PS 'It's False' great signature I actually laughed out loud with the Heyman playing The Squares.
(edited by Net Hack Slasher on 24.3.04 0525) smark/net attack wienerville advisory stays at BLUE alert - Guarded (With Benoit & Eddie being World & WWE champions you'd expect the alert to be Green but couldn't do it due to Trish heel turn & brands re-draft)- 3/16
Honors for Smartest thing ever written, 5th Horseman "When Victoria, Trish, Molly, and Lilian were in the ring.. I commented to my friends that all of the 4 ladies in the ring were hotter than the all 4 that are fighting over who is the hottest in the WWE"
Originally posted by TorchslasherYou gotta be joking with the Benoit shirt. That thing is ugly to say the least. The bones don't help, and the color is horrid.
Still...I'd buy it over that stupifyingly horrible Big Show shirt. I'll stick with wanting the Cena shirt.
The Cena 'old school' WWE logo is one of the best things they've come out with in years. If it didn't say Word Life underneath it, I would probably get a shirt, but that catchphrase, while it fits Cena well, is just too damn corny for me. I did however order a lock/chain for a buddy of mine who loves hilarious "thug wear".
David Spade teaches us an Important Lesson:
Joe Dirt: So you're gonna tell me that you don't have no black cats, no roman candles, or screaming mimis? Kicking Wing: No. Joe Dirt: Oh come on man. You got no lady fingers, fuzz buttles, snicker bombs, church burners, finger blasters, gut busters, zippity do das, or crap flappers? Kicking Wing: No, I don't.

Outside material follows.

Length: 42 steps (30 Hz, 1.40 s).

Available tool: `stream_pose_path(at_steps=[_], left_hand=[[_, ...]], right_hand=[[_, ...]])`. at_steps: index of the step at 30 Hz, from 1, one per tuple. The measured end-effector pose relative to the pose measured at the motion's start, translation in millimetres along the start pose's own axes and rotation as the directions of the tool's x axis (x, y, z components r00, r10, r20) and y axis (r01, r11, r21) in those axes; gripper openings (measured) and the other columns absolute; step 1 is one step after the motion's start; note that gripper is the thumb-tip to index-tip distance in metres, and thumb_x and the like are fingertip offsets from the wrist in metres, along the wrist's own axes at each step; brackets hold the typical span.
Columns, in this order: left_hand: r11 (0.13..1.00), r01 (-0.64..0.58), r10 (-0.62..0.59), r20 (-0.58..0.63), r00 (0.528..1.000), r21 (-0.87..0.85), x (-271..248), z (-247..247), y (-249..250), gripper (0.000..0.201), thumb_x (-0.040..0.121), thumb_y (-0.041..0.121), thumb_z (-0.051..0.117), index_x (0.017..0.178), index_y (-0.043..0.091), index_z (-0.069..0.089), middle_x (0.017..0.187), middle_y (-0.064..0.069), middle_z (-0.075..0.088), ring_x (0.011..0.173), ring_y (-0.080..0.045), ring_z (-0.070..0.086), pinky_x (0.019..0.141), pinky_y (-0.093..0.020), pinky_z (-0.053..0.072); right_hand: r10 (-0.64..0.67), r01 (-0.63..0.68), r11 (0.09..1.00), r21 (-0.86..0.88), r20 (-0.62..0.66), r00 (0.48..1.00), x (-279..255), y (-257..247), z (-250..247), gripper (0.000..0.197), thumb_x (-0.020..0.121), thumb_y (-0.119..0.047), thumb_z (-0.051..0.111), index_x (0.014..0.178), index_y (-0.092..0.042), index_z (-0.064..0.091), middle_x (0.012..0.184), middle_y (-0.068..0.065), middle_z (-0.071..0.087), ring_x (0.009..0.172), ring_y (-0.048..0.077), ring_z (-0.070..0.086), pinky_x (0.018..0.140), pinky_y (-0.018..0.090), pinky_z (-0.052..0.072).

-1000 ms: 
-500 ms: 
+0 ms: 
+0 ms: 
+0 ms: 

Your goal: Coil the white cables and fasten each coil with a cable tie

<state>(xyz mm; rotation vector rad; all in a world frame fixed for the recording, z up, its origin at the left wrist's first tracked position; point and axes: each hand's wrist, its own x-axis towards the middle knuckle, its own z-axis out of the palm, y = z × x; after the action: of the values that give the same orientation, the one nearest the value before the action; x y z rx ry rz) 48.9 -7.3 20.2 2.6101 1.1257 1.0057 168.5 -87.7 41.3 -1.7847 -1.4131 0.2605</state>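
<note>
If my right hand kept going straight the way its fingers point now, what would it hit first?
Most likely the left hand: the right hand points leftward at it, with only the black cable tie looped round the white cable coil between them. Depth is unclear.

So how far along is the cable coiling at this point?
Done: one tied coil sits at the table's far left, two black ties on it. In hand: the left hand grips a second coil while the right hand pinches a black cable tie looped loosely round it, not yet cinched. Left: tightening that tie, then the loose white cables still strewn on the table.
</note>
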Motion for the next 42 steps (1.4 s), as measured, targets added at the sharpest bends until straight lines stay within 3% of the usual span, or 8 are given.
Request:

Joe Dirt: Yer gonna stand there, owning a fireworks stand, and tell me you don't have no whistling bungholes, no spleen spliters, whisker biscuits, honkey lighters, hoosker doos, hoosker don'ts, cherry bombs, nipsy daisers, with or without the scooter stick, or one single whistling kitty chaser? Kicking Wing: No... because snakes and sparklers are the only ones I like. Joe Dirt: Well that might be your problem, it's not what you like, it's the consumer.
My brother worked at last year's Wrestlemania and picked up that Booker T bear as a souvenir for me...without my consent. However, I must say it's hilarious. We spent a few days making it do the ol' "head-nod-thing-on-the-ramp" that Booker always does before FLIPPING BACK THE HAIR AND SHAKING THE HAND!!!!!! Sometimes we'd unsuccessfully try to get it to do the Spinnerooni. We laughed and laughed until it got old...we don't do that very much anymore.
At least on my level, EVERYTHING sold out with the exception of a Goldbert tee here and there. The only thing I know for sure is that they sold out of programs, which is bullshit considering they didn't have any by the SECOND match of the night. Thankfully, Shopzone offered them.
I don't know why they constantly feel the need to take a shirt that may not be completely embarassing to wear in public, and then add so much ugly/4-year-old-mentality shit to the back of it that any casual shoppers will be ashamed to even be caught looking at the Shopzone site.
I really wish I'd picked up one of the blue "Victim of the Crossface" shirts. The new Benoit shirt just doesn't do anything for me.
Besides my beaten up EC F'N W shirt, I've got one Stone Cold Celebrity Deathmatch shirt with Austin holding up a skeleton. I've never really been one for wrestling t-shirts for exactly the reason Tribal Prophet mentioned.